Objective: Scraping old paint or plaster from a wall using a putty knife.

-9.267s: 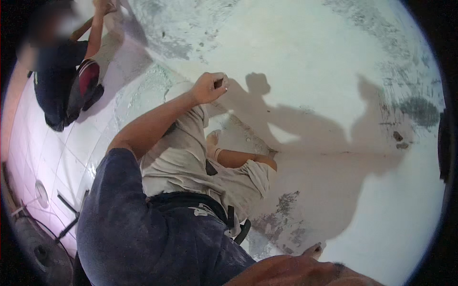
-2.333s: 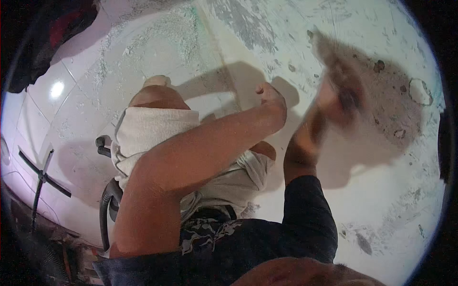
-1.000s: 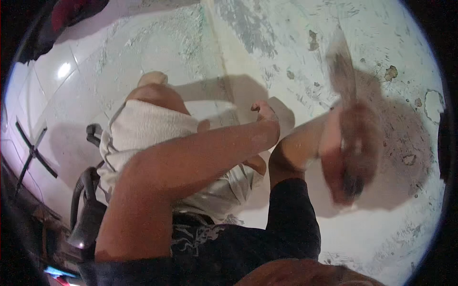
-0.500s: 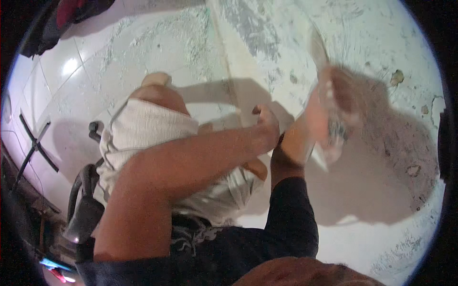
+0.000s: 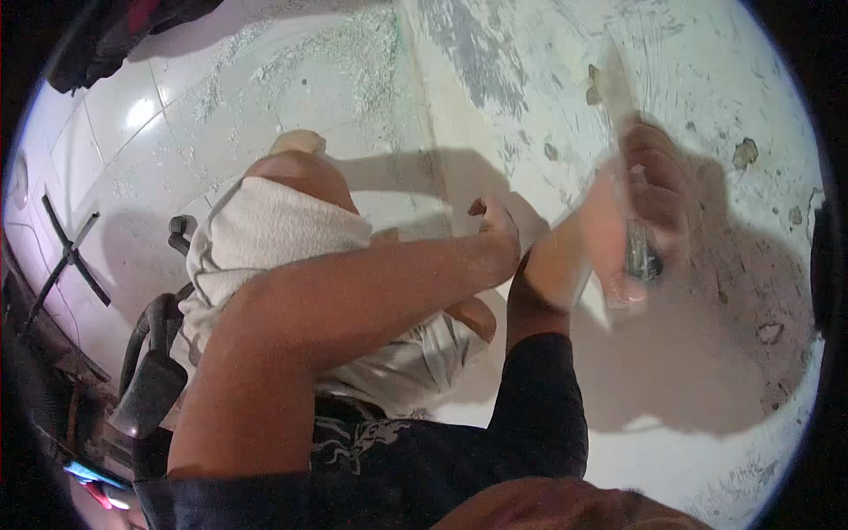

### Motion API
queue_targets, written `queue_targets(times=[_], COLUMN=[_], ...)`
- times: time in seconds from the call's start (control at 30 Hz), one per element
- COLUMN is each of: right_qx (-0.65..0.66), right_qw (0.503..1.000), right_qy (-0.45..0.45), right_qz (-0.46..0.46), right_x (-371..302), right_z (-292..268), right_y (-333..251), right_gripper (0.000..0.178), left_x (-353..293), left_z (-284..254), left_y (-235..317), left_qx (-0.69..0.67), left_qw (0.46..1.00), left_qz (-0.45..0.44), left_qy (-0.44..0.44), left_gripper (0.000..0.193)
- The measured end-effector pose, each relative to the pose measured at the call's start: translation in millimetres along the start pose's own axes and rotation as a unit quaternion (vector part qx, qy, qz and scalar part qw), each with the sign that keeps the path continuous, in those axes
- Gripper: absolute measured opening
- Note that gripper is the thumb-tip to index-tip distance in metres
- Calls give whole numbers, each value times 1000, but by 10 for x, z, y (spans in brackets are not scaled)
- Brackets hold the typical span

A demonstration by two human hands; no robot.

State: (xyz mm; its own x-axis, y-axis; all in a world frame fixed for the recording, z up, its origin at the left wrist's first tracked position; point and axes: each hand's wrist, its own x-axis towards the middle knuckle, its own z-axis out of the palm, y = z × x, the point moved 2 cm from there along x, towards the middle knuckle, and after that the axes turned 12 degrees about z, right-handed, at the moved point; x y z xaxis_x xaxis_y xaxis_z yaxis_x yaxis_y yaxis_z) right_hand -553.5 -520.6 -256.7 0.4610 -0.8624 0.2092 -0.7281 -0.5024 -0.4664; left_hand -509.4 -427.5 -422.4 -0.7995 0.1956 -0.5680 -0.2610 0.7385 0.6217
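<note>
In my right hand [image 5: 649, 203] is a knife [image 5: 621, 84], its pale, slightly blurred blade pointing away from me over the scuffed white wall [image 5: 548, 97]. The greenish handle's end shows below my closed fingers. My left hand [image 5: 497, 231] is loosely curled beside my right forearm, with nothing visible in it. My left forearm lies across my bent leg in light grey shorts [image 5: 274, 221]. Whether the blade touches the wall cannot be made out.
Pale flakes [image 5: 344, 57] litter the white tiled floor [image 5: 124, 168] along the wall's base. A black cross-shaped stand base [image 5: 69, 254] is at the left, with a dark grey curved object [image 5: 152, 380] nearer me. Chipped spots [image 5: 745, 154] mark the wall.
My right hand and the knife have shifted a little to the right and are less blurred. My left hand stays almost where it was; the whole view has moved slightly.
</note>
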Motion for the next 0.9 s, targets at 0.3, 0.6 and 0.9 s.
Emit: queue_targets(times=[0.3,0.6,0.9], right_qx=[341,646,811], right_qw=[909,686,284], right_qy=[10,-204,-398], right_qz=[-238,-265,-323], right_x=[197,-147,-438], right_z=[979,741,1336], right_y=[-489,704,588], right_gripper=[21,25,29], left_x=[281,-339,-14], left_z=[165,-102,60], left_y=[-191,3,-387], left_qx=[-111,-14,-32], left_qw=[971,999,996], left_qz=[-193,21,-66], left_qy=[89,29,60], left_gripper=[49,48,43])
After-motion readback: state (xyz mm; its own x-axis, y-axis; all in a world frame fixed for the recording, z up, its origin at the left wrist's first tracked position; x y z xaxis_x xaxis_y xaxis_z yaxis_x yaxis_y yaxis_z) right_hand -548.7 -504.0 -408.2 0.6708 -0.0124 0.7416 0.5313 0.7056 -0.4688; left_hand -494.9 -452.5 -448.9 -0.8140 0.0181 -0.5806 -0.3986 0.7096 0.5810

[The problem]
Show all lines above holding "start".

[Task answer]
- times: time in seconds from the call's start (control at 30 Hz), one per element
- The measured end-effector pose, each relative to the pose measured at the call's start: translation in millimetres along the start pose's own axes and rotation as a unit quaternion (vector part qx, qy, qz and scalar part qw), each with the sign that keeps the path continuous, in those axes

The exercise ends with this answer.